More than 45 years had passed since that - and it's likely Mitchell had no idea who she was, or even that she was at court.
"I was there to honour and support the women who gave evidence, and also to honour myself," she said.
"I needed to confront him."
Mitchell pleaded guilty to raping Sarah and was jailed for five years.
But the Herald has been unable to report on that case until now because - for reasons not stated on the court file - he was granted permanent name suppression.
After he was released from prison Mitchell went on to rape again, twice - in 1984 and 1992.
It's likely he would have raped a third woman at an isolated West Auckland quarry in 2017 had she not managed to get away.
In a bid to tell the full story about Mitchell - a predatory sexual deviant who targets vulnerable young women walking on their own - the Herald applied to the Court of Appeal to have the name suppression around his earliest offending as an adult lifted.

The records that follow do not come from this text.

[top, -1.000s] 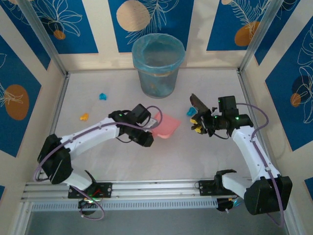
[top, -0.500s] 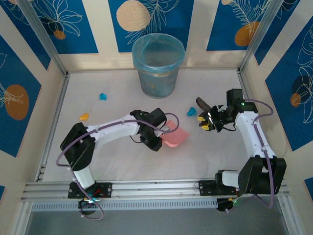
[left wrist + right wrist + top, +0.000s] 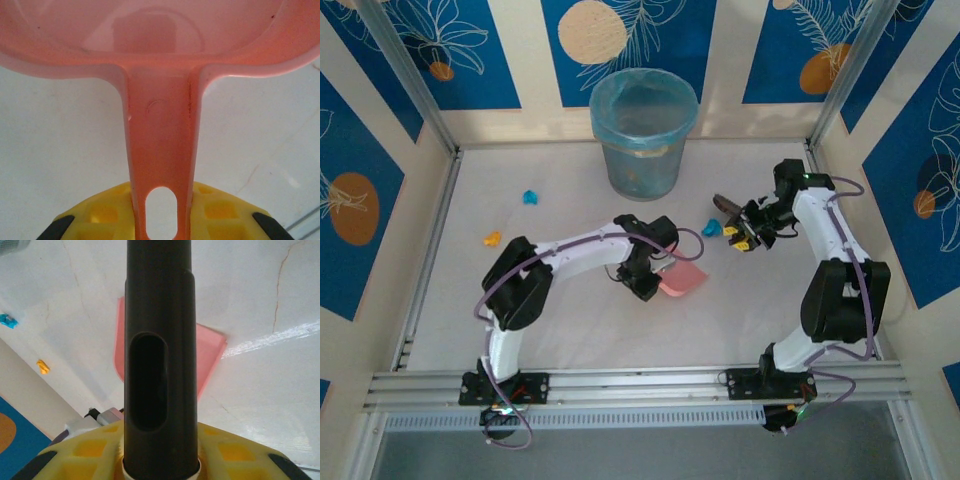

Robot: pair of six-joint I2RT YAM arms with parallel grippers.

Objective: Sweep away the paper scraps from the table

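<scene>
My left claw (image 3: 162, 214) grips the dustpan (image 3: 150, 40) by its handle, and my right claw (image 3: 159, 456) grips the brush (image 3: 159, 340). Next I should sweep the blue scrap (image 3: 711, 228) by the brush into the pan.

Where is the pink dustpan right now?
In the top view the pink dustpan is near the middle of the table, held by its handle in the left gripper, with a blue paper scrap just beyond it.

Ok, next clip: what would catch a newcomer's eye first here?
The pink dustpan at the centre of the table, its handle clamped in the left gripper, stands out first. Just right of it, the right gripper holds a dark-handled brush beside a blue scrap. Behind them a bin with a blue liner stands at the back edge, and an orange scrap lies far left.
</scene>
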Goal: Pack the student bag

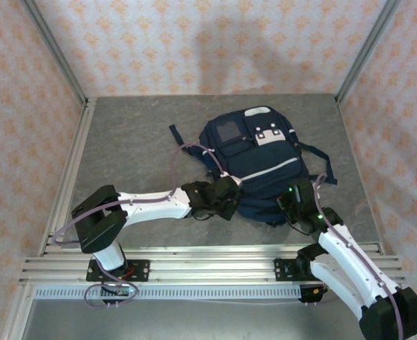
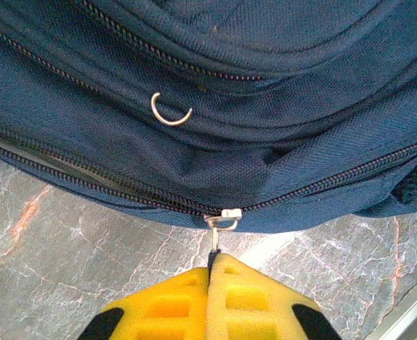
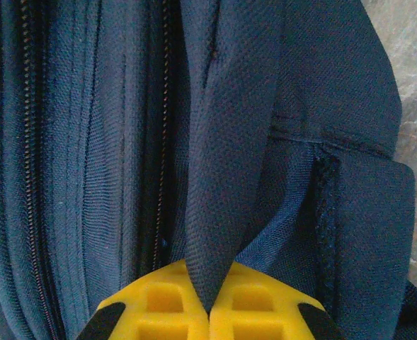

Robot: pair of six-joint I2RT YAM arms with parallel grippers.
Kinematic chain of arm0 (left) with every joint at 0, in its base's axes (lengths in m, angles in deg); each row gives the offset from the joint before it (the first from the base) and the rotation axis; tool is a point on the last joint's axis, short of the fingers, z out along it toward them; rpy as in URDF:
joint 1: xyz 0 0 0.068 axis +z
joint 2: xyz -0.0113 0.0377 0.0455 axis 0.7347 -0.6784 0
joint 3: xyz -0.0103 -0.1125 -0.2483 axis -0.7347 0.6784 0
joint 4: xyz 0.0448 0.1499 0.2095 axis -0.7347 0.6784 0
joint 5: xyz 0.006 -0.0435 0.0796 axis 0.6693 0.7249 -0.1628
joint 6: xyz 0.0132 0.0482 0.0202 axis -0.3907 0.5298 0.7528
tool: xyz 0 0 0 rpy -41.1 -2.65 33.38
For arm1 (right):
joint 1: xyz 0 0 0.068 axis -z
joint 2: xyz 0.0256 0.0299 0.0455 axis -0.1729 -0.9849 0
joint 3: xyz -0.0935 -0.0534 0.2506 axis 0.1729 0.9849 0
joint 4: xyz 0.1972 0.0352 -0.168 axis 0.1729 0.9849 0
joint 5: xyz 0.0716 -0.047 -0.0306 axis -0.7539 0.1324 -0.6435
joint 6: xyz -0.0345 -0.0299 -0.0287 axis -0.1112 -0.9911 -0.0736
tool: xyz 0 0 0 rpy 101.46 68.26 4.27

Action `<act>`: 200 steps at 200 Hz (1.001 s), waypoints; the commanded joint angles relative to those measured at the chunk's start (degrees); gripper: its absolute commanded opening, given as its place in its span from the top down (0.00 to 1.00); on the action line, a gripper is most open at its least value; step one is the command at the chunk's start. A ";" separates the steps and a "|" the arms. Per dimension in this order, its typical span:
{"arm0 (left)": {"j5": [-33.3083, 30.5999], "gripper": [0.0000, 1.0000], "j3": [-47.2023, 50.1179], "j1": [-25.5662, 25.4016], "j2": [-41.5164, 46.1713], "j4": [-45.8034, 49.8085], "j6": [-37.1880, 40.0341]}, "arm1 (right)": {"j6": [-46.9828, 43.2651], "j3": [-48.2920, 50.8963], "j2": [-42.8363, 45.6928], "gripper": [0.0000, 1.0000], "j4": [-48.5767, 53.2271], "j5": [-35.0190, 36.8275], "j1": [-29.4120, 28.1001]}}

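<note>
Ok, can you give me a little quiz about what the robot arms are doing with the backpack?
1. True or false: the left gripper is shut on a zipper pull of the student bag.
2. What does the right gripper pinch?
A) a pencil
B) a blue fabric strap of the bag
C) nothing at all
3. Fill in the gap: the bag lies flat on the grey ____, with its front pockets facing up.

Key:
1. True
2. B
3. table
</note>
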 commanded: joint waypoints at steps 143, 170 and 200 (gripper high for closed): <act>1.19 1.00 2.07 0.66 0.30 -2.19 -0.68 | 29.05 -7.49 -12.68 0.43 -4.56 3.25 -20.15; 0.92 1.00 1.69 0.69 0.16 -2.10 -0.59 | 30.57 -6.41 -15.46 0.56 -6.05 7.19 -21.09; -0.62 1.00 1.17 0.72 -0.15 -0.98 -0.08 | 31.23 -4.70 -15.20 0.89 -4.52 12.28 -21.19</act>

The application was a success and the Court of Appeal revoked the 43-year-old order.
However, it had to stay in place until Mitchell's current appeal on his most recent conviction and sentence was disposed.
Soon after he was sentenced in May Mitchell challenged both his convictions and sentence on the basis that he should have had separate trials for the individual attacks on women.
He also argued that evidence from another woman he was convicted of raping in 1984 should not have been used in this year's trial.
That means there is no longer any suppression orders preventing the Herald from publishing details about the 1973 attack.
Finally, after months before the courts and thousands of dollars spent on legal fees, the Herald can tell Sarah's story.
It was March 20, 1973.
Sarah was just 21, home alone.
She and her husband were living in an apartment in Devonport and were set to move into their first home.
He was at work and she was between jobs so was home during the day.
Sarah popped down to the dairy about 80m from the apartment to pick up some supplies.
During that innocuous trip, likely for a loaf of bread or bottle of milk, she chanced upon Colin Jack Mitchell.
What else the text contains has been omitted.